WORK TASK
All of the data needs to be printed again, exactly as written.
=== DATASET SECTION ===
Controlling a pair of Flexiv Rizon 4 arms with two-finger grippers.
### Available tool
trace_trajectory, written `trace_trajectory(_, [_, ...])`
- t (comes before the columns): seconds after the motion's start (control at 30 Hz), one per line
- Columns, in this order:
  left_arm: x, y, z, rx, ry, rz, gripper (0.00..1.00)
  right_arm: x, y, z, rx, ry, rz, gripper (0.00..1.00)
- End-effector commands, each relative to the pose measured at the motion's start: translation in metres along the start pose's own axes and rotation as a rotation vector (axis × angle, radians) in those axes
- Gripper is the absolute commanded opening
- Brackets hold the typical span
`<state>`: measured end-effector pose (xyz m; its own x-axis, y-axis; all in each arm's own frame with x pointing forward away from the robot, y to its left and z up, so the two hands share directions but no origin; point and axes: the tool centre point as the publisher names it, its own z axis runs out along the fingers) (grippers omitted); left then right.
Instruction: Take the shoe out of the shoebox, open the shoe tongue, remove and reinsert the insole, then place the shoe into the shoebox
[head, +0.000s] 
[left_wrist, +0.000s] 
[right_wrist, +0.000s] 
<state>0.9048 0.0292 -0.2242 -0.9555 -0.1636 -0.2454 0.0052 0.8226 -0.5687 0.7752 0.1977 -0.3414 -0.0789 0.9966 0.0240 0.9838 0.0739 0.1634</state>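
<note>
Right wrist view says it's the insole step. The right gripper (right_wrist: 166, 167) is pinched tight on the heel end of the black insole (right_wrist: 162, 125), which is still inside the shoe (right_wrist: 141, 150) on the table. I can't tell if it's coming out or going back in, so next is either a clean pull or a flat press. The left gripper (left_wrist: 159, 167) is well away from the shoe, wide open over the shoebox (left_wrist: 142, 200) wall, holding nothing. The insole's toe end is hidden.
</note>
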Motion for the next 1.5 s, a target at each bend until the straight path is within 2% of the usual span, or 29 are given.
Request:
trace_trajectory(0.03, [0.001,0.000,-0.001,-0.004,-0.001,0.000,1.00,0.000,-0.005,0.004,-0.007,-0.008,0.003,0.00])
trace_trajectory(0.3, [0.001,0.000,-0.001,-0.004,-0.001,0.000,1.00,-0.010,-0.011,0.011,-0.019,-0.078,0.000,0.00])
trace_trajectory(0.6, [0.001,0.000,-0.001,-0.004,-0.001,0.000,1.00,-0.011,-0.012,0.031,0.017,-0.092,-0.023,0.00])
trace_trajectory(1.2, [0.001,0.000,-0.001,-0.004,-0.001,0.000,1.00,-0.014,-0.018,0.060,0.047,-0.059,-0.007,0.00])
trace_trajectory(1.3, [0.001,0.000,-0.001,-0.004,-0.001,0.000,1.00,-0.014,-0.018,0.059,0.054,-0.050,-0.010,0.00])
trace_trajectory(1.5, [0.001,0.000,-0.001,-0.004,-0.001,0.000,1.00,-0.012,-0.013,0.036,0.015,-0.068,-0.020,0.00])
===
SOLUTION FOR THIS TASK
Controlling a pair of Flexiv Rizon 4 arms with two-finger grippers.
### Available tool
trace_trajectory, written `trace_trajectory(_, [_, ...])`
- t (comes before the columns): seconds after the motion's start (control at 30 Hz), one per line
- Columns, in this order:
  left_arm: x, y, z, rx, ry, rz, gripper (0.00..1.00)
  right_arm: x, y, z, rx, ry, rz, gripper (0.00..1.00)
- End-effector commands, each relative to the pose measured at the motion's start: translation in metres along the start pose's own axes and rotation as a rotation vector (axis × angle, radians) in those axes
- Gripper is the absolute commanded opening
- Brackets hold the typical span
`<state>`: measured end-effector pose (xyz m; its own x-axis, y-axis; all in each arm's own frame with x pointing forward away from the robot, y to its left and z up, so the two hands share directions but no origin; point and axes: the tool centre point as the publisher names it, its own z axis runs out along the fingers) (grippers omitted); left then right.
Instruction: Take the shoe out of the shoebox, open the shoe tongue, remove and reinsert the insole, then place the shoe into the shoebox
[head, +0.000s] 
[left_wrist, +0.000s] 
[right_wrist, +0.000s] 
<state>0.9048 0.0292 -0.2242 -0.9555 -0.1636 -0.2454 0.0052 0.8226 -0.5687 0.7752 0.1977 -0.3414 -0.0789 0.9966 0.0240 0.9838 0.0739 0.1634</state>
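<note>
Right wrist view says it's the insole step. The right gripper (right_wrist: 166, 167) is pinched tight on the heel end of the black insole (right_wrist: 162, 125), which is still inside the shoe (right_wrist: 141, 150) on the table. I can't tell if it's coming out or going back in, so next is either a clean pull or a flat press. The left gripper (left_wrist: 159, 167) is well away from the shoe, wide open over the shoebox (left_wrist: 142, 200) wall, holding nothing. The insole's toe end is hidden.
</note>
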Motion for the next 1.5 s, a target at each bend until the straight path is within 2% of the usual span, or 29 are given.
Request:
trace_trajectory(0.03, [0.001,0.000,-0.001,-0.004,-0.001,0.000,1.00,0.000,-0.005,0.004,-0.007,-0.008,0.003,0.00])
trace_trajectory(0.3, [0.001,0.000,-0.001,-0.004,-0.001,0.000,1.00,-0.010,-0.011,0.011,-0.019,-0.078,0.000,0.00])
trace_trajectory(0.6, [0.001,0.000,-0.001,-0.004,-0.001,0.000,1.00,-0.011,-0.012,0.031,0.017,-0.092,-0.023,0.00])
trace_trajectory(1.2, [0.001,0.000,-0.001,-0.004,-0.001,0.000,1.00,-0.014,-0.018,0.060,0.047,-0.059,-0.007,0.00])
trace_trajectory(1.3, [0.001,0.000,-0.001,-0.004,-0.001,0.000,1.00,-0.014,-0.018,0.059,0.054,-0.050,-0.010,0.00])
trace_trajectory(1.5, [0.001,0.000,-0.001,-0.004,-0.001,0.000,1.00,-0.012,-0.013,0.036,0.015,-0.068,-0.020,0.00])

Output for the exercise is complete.